Task description
Go through the listing below and report how many lines contain the word "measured"; write no other words.

Data section
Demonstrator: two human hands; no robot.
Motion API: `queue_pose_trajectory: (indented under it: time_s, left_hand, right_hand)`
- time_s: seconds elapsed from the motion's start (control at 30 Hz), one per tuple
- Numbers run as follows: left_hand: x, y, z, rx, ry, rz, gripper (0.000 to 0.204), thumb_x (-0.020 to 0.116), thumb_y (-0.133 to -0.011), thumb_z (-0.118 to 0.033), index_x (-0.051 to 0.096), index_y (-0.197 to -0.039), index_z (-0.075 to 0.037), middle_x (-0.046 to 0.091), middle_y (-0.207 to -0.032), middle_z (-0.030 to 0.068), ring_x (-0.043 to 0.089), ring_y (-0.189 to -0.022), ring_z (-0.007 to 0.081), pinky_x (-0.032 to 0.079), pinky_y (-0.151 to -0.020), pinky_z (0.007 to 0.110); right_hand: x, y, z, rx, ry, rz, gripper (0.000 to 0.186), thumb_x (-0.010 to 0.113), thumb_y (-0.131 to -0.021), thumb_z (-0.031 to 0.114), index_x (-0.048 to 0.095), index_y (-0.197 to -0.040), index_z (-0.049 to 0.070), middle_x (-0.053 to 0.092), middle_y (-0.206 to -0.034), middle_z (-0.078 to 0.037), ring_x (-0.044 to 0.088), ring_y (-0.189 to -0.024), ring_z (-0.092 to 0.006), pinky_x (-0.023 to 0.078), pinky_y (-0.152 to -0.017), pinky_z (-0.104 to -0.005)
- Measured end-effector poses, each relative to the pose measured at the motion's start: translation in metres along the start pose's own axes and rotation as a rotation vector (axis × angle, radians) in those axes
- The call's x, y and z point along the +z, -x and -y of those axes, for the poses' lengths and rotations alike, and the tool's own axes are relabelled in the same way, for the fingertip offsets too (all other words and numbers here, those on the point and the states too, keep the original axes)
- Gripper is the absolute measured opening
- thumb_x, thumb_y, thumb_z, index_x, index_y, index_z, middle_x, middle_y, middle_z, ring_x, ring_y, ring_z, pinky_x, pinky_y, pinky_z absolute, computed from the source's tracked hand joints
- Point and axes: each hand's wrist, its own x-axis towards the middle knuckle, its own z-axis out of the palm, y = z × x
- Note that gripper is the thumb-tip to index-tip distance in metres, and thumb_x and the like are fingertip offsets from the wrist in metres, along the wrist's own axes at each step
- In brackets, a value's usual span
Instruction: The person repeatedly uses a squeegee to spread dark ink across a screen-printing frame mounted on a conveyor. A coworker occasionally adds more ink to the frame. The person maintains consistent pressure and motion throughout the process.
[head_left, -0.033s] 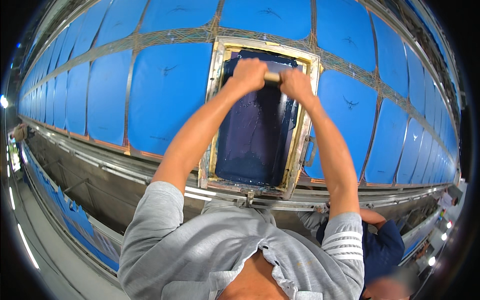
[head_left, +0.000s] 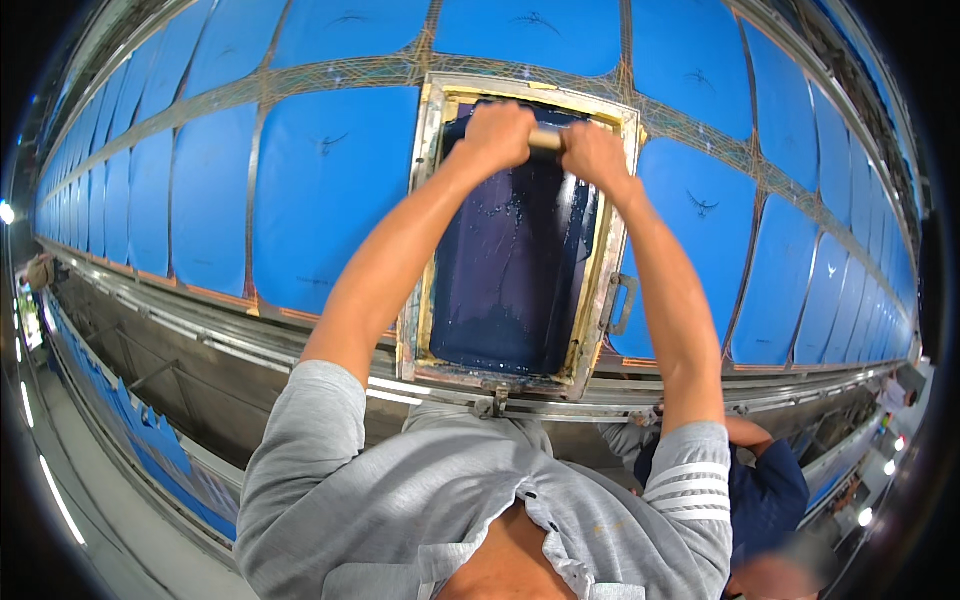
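A screen-printing frame [head_left: 412, 290] lies on the long table, its inside edges lined with yellowish tape. Dark blue ink [head_left: 480, 345] coats the mesh, wet and streaky, with a purplish area in the middle. Near the far end of the frame, my left hand [head_left: 497, 135] and my right hand [head_left: 597, 155] are both closed round the handle of a squeegee [head_left: 546, 139]. Pale wood shows between my fists; the blade below is mostly hidden by my hands and blur. Both arms reach forward over the frame.
Blue fabric panels [head_left: 335, 190] lie in rows along the table to both sides. A metal handle [head_left: 622, 305] sticks out from the frame's right side. A metal rail [head_left: 390, 388] with a clamp [head_left: 494, 400] runs along the near edge. Another person [head_left: 770, 495] is at lower right.
Both my hands have moved slightly farther from me with the squeegee, toward the far end of the frame. The frame stays in place.
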Motion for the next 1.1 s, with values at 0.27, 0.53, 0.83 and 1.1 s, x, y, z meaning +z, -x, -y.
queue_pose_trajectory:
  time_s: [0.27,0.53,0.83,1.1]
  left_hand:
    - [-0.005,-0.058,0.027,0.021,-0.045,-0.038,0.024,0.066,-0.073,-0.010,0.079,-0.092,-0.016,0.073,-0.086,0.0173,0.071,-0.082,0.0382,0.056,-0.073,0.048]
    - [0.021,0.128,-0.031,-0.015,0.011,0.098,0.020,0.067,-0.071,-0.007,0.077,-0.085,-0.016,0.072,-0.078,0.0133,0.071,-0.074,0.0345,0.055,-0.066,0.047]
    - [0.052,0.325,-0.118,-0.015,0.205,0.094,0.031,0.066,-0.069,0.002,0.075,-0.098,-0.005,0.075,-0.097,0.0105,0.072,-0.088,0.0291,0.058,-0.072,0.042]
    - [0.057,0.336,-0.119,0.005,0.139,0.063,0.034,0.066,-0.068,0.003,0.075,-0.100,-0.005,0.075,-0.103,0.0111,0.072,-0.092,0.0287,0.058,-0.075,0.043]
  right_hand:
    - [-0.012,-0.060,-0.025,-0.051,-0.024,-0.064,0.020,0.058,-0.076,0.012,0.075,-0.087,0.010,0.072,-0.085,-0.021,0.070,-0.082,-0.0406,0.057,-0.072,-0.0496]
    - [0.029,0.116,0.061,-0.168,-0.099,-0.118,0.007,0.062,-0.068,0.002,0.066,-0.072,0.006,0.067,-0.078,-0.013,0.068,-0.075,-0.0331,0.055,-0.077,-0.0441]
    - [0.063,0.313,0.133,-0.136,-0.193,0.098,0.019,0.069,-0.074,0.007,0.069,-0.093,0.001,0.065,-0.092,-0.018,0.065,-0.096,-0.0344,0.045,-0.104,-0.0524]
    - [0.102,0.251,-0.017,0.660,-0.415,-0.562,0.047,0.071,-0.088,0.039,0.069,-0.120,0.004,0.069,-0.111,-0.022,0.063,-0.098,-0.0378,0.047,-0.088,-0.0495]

Task solution
2